Personal information
- Born: July 12, 1984 (age 41) İzmir, Turkey
- Nationality: Turkish
- Listed height: 5 ft 9 in (1.75 m)
- Listed weight: 143 lb (65 kg)

Career information
- Playing career: 2000–2019
- Position: Point guard

Career history
- 2000–2006: Migrosspor
- 2006–2019: Fenerbahçe

Career highlights
- 10× Turkish Super League champion (2007, 2008, 2009, 2010, 2011, 2012, 2013, 2016, 2018, 2019); 6× Turkish Presidential Cup champion (2007, 2010, 2012, 2013, 2014, 2015); 6× Turkish Cup champion (2007, 2008, 2009, 2015, 2016, 2019);

= Birsel Vardarlı =

Turkish basketball player

Birsel Vardarlı Demirmen (born Birsel Vardarlı on 12 July 1984) is a Turkish former basketball player. She is considered to be one of the best Turkish female basketball players.

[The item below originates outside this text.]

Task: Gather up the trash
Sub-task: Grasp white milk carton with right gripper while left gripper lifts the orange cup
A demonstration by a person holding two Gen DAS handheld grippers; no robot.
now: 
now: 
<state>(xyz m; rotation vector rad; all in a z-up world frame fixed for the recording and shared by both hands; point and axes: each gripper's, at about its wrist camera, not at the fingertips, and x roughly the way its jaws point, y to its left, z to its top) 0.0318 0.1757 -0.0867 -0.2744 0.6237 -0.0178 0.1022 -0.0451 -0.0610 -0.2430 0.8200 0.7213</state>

Vardarlı Demirmen played thirteen seasons for Fenerbahçe, where she won twenty-two trophies. She was also the captain of the team for seven seasons. After announcing retirement in June 2019, her number 7 was retired by Fenerbahçe in December 2019.

She made 243 appearances for the Turkey women's national basketball team. She won silver medal in EuroBasket 2011 and bronze in EuroBasket 2013 with the team.

== Early life ==
Vardarlı-Demirmen was born in İzmir. She has two siblings. After playing football, she started playing basketball at the age of 11. She moved from İzmir to Istanbul at the age of 16 to play for Migrosspor.

== Professional career ==
=== Migrosspor ===
Vardarlı-Demirmen started her professional career in Migrosspor and played there for 6 seasons. In her last season at Migrosspor, she contributed to her team playing in the 2006 Turkish Cup final.

=== Fenerbahçe ===
She signed with Fenerbahçe in the summer of 2006. After the 2011–12 season, Nevriye Yılmaz's contract expired and Vardarlı-Demirmen became the captain of Fenerbahçe. She played 675 games for Fenerbahçe in 13 seasons and won 22 trophies, including 10 Turkish Super League, 6 Turkish Cups and 6 Turkish Presidential Cups. She also played in the EuroLeague finals in 2013, 2014 and 2017.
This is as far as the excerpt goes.